Published in final edited form as: Nat Genet. 2020 Nov 2;52(12):1384–1396. doi: 10.1038/s41588-020-00729-3

Fig. 1. BAHCC1 sustains acute leukemia cell growth in vitro and in vivo.

Fig. 1.

a, Domain architecture of BAHCC1.

b, Dot plot showing BAHCC1 overexpression in primary T-ALL, B-ALL and AML samples, relative to normal tissues, based on GEO dataset GSE7186.

c, RT-qPCR (left) and immunoblots (right) of BAHCC1 after its knockdown (KD) in JURKAT cells (n = 3 biologically independent samples). Data are presented as mean ± SD.

d-g, Proliferation of the indicated cells, OCI-AML3 (d), JURKAT (e), RS4;11 (f) or K562 (g), post-KD of BAHCC1 relative to mock-treated control (n = 3 biologically independent experiments). Data are presented as mean ± SD. ** P < 0.01; *** P < 0.001.

h-j, Proliferation of JURKAT T-ALL (h) and OCI-AML3 AML cells (i) following CRISPR-cas9-mediated disruption of the BAHCC1 BAH domain (BAHCC1BAH), relative to WT (n = 3 biologically independent experiments). Data are presented as mean ± SD. Panel j, Sanger sequencing for detecting homozygous frame-shift mutation of BAHCC1 and immunoblotting for BAHCC1 knockout (KO) mediated by sgRNAs that target exons encoding BAHCC1BAH. ** P < 0.01; *** P < 0.001.

k, Representative images of colonies formed by JURKAT cells, either mock-treated (shEV) or post-KD of BAHCC1 (n = 2 biologically independent experiments).

l, Quantification of cell cycle phases using JURKAT cells, either mock-treated or post-KD of BAHCC1 (n = 3 biologically independent experiments). ** P < 0.01; *** P < 0.001. Data are presented as mean ± SD.
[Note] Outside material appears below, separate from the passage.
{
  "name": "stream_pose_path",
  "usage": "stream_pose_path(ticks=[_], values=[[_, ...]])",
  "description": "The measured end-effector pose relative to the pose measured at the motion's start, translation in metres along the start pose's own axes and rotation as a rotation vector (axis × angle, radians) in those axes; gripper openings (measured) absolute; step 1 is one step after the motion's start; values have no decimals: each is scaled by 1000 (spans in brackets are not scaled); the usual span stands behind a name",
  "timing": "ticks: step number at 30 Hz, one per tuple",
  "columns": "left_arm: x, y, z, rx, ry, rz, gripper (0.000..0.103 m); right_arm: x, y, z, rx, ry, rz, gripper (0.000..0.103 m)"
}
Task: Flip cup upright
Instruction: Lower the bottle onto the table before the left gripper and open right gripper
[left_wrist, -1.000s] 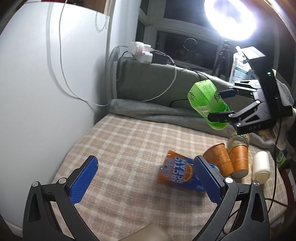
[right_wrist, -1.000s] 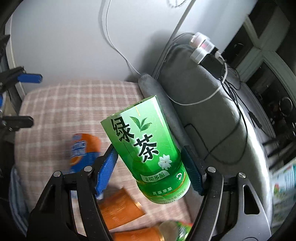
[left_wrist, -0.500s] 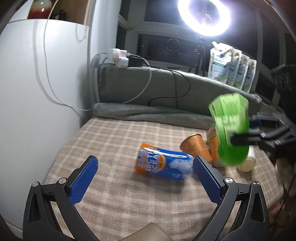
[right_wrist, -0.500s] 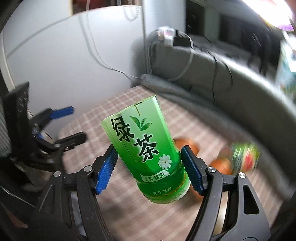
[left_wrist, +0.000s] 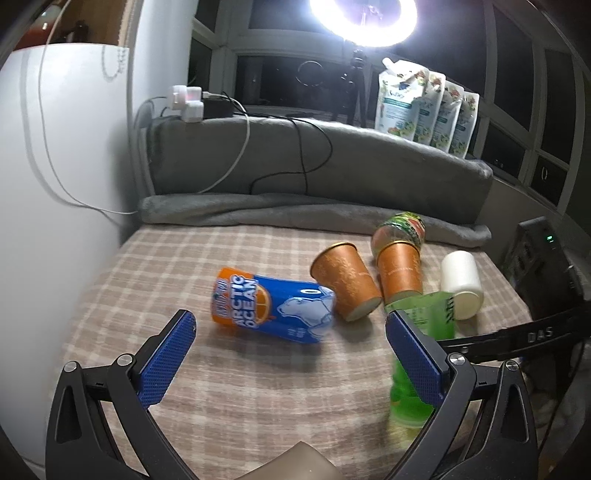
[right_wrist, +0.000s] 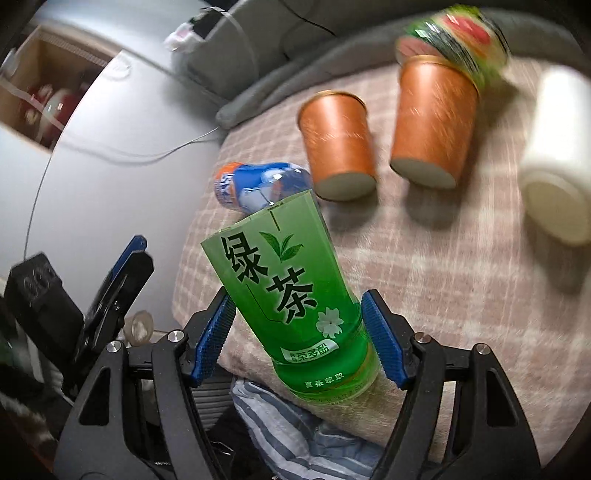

m-n, Bioluminescence imaging (m; three weeks post-transplantation) and Kaplan-Meier survival curve (n) of NSG mice xenografted with luciferase-labeled JURKAT cells, either mock-treated (shEV) or stably transduced with a BAHCC1-targeting shRNA. P values were calculated by log-rank test; n, cohort size.

o-q, Bioluminescence imaging (o; two weeks post-transplantation), summary of bioluminescence signals (p; from dorsal imaging; n = 5 mice, with data presented as mean ± SD) and Kaplan-Meier curve (q) of NSG mice xenografted with luciferase-labeled OCI-AML3 AML cells that harbor the CRISPR-cas9-caused frameshift mutation within BAHCC1BAH, relative to WT. n, cohort size. *** P < 0.001.